▸ **GOAL OF THE EXERCISE**
Which lines in the data below contain the word "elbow"? Return each of them.

▸ **DATA SEGMENT**
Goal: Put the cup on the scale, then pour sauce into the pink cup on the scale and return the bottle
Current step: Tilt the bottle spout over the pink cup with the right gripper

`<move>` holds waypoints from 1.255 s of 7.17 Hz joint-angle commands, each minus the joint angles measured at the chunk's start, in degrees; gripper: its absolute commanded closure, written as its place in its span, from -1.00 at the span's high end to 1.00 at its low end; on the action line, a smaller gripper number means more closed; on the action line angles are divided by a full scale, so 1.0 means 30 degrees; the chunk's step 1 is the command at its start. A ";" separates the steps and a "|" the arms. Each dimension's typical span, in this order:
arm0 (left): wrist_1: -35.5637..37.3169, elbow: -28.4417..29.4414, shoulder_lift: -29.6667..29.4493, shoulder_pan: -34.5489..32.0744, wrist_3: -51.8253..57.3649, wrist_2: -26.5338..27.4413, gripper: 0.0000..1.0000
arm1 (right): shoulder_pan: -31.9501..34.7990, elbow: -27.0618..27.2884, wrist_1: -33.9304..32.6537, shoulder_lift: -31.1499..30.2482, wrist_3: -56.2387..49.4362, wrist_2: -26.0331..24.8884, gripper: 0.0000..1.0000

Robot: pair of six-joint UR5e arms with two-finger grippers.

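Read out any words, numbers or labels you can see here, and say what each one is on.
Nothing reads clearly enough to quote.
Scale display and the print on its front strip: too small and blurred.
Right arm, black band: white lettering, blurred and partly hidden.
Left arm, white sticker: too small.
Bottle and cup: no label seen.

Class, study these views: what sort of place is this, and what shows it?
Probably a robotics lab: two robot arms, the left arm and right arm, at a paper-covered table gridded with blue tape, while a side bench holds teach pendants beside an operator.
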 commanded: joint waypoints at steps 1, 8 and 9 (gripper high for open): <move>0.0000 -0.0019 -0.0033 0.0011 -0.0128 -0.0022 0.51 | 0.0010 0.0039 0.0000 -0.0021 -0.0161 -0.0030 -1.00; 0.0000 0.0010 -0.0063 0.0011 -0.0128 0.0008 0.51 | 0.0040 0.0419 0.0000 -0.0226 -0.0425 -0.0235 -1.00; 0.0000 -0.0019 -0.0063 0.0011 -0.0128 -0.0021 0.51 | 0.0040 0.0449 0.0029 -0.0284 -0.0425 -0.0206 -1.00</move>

▸ **RESULT OF THIS TASK**
arm0 (left): wrist_1: -35.5637..37.3169, elbow: -28.4417..29.4414, shoulder_lift: -29.6667..29.4493, shoulder_pan: -34.5489..32.0744, wrist_3: -51.8253..57.3649, wrist_2: -26.5338..27.4413, gripper: 0.0000..1.0000
arm1 (right): shoulder_pan: -31.9501..34.7990, elbow: -27.0618..27.2884, wrist_1: -33.9304..32.6537, shoulder_lift: -31.1499..30.2482, wrist_3: -56.2387..49.4362, wrist_2: -26.0331..24.8884, gripper: 0.0000..1.0000

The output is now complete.